Kostas Hatzis () (born 13 August 1936) is a Greek singer-songwriter and musician of Romani origin.

Kostas Hatzis was born in Livadeia, a city in central Greece to a Romani family. Considered a leading composer and a pioneer in the Greek social song, he has popularised the "voice-guitar" style, voicing ballads with social messages.

His grandfather was a popular clarinetist and dulcimer player. Hatzis quickly followed in his grandfather's footsteps. When he was sixteen years old, his father took him to play at weddings, christenings and other events where folk music was requested. After a five-year musical tour of the Greek countryside, he moved to Athens in 1957, began recording in 1961, and became popular in the mid-1960s with the Greek New Wave movement in music.

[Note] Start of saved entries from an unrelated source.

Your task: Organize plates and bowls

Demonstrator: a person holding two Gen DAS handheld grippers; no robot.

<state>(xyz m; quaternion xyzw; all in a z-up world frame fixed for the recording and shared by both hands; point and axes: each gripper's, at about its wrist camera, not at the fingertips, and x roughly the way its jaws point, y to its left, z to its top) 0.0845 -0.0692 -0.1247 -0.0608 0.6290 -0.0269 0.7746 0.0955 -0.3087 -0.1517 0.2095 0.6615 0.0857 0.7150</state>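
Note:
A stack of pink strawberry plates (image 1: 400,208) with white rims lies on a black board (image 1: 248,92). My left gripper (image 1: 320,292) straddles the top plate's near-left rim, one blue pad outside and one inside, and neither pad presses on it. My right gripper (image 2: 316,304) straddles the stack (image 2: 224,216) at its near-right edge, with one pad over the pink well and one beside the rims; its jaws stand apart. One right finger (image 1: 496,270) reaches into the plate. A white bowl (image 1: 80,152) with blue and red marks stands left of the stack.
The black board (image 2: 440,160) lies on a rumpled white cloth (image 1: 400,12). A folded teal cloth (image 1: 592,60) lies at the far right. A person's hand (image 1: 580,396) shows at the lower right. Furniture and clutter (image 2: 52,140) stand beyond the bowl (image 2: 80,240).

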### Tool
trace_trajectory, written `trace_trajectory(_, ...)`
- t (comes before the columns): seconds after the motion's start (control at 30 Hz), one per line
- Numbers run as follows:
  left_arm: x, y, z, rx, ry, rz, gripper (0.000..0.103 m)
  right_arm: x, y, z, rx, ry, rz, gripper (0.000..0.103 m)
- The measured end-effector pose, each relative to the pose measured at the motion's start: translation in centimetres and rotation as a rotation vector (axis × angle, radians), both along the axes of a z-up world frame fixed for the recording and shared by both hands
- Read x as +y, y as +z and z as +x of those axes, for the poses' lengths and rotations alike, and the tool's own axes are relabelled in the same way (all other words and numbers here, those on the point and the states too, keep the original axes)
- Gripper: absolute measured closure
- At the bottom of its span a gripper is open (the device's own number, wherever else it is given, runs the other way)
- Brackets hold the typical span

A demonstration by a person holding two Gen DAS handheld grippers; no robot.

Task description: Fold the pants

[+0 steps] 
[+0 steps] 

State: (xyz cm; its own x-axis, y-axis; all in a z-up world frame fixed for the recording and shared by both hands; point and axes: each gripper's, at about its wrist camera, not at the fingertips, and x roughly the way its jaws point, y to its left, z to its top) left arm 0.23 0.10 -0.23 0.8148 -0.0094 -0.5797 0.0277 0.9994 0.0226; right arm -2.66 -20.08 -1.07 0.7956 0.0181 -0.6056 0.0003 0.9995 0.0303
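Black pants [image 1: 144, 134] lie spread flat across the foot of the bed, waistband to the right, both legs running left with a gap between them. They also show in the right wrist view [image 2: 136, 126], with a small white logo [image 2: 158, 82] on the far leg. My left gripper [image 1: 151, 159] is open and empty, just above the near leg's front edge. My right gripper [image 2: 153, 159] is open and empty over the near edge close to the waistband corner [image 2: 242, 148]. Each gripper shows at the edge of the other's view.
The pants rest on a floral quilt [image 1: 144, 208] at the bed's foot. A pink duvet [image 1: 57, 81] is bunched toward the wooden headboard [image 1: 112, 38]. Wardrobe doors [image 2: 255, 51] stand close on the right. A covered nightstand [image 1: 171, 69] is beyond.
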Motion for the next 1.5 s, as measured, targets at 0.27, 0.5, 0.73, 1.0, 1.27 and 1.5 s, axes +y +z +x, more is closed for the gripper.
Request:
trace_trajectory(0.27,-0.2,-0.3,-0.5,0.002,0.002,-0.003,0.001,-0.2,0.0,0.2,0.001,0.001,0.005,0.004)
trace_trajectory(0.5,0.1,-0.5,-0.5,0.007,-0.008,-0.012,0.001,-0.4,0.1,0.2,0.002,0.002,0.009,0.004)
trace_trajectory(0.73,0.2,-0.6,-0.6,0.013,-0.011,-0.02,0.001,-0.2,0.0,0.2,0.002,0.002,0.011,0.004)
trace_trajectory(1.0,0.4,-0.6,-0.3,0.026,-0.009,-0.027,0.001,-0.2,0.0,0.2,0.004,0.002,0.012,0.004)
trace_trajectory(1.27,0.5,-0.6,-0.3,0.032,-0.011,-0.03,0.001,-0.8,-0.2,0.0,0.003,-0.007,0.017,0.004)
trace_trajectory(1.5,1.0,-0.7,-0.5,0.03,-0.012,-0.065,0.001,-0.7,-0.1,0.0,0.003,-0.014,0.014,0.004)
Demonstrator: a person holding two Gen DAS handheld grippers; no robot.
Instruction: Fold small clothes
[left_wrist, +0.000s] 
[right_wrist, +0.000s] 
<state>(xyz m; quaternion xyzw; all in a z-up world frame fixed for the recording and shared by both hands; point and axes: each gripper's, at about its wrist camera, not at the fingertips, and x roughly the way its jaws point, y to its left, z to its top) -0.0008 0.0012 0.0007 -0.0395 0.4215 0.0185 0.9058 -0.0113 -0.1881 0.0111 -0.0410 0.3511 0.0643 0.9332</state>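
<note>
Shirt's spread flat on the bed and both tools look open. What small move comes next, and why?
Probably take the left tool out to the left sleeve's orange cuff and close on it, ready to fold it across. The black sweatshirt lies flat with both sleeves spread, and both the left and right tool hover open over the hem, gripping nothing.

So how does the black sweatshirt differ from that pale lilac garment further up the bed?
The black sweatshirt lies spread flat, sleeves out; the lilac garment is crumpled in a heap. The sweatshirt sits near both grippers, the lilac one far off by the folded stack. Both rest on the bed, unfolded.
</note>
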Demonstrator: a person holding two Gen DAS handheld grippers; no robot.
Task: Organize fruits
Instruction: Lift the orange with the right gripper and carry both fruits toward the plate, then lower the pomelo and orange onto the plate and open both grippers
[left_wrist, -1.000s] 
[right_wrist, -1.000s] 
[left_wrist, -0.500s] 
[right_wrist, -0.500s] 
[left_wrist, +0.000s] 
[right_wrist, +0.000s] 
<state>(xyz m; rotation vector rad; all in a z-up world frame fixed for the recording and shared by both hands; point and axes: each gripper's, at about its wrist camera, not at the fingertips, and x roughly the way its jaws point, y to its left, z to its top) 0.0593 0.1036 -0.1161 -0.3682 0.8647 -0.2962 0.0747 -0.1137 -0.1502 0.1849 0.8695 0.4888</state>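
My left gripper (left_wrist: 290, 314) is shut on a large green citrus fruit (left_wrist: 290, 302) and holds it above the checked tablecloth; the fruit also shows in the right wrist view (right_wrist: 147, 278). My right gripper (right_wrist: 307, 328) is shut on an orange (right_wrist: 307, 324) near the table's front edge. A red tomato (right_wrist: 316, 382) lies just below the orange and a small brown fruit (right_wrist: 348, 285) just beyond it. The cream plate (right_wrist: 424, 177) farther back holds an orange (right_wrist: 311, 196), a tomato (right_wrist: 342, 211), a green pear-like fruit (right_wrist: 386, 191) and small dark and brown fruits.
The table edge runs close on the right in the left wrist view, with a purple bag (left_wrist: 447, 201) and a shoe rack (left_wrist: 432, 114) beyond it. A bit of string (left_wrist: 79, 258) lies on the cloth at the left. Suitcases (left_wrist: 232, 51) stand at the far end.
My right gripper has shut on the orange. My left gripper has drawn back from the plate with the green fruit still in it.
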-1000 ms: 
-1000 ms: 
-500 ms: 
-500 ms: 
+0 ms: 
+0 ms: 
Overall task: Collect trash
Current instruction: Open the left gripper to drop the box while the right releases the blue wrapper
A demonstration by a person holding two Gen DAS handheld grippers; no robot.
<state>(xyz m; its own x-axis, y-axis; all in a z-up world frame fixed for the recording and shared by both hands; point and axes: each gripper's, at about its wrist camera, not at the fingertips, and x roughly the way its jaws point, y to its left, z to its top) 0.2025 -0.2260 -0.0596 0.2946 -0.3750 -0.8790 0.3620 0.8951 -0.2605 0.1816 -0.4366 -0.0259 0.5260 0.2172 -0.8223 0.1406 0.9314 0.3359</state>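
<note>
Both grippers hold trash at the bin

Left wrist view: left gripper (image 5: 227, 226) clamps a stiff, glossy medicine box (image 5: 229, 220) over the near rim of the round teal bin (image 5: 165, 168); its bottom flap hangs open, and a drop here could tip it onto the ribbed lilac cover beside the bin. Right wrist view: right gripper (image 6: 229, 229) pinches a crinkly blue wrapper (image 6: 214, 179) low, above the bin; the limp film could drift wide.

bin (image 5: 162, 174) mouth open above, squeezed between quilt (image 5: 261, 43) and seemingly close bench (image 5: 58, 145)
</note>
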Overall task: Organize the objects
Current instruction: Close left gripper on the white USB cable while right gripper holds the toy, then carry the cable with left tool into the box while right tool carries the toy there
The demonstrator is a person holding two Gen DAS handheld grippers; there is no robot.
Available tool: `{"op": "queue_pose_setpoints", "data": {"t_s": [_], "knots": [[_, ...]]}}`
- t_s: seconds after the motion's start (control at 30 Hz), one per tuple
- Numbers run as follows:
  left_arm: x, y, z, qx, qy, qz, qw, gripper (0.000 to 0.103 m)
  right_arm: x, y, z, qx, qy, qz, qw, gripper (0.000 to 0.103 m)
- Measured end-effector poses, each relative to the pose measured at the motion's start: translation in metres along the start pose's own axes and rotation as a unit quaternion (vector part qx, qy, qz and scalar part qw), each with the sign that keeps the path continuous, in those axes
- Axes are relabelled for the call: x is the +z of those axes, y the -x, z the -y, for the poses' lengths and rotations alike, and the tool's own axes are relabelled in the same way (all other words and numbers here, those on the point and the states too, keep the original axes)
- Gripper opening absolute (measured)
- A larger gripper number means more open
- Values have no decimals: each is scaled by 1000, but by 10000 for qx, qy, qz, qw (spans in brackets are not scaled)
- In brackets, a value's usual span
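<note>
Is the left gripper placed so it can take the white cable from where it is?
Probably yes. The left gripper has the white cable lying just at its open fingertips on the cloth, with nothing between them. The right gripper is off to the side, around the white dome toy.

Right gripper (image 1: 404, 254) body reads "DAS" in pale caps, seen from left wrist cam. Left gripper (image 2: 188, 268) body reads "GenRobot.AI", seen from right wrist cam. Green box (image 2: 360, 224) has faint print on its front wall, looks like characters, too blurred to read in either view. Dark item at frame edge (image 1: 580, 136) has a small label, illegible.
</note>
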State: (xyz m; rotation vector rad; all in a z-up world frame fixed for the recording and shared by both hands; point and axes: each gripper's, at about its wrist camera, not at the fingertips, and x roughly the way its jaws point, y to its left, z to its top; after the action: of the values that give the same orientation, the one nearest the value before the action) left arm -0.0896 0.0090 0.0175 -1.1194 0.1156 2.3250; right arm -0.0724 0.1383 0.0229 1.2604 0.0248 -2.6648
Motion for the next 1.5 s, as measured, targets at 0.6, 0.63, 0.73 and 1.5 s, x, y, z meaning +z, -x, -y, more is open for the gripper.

Hatzis's talent was discovered by the day's great composers like Mikis Theodorakis, Manos Hadjidakis, Mimis Plessas, Stavros Xarchakos, and Yannis Markopoulos, with whom he since has collaborated, performing their songs, incorporating his personal style and particular sensibility to them.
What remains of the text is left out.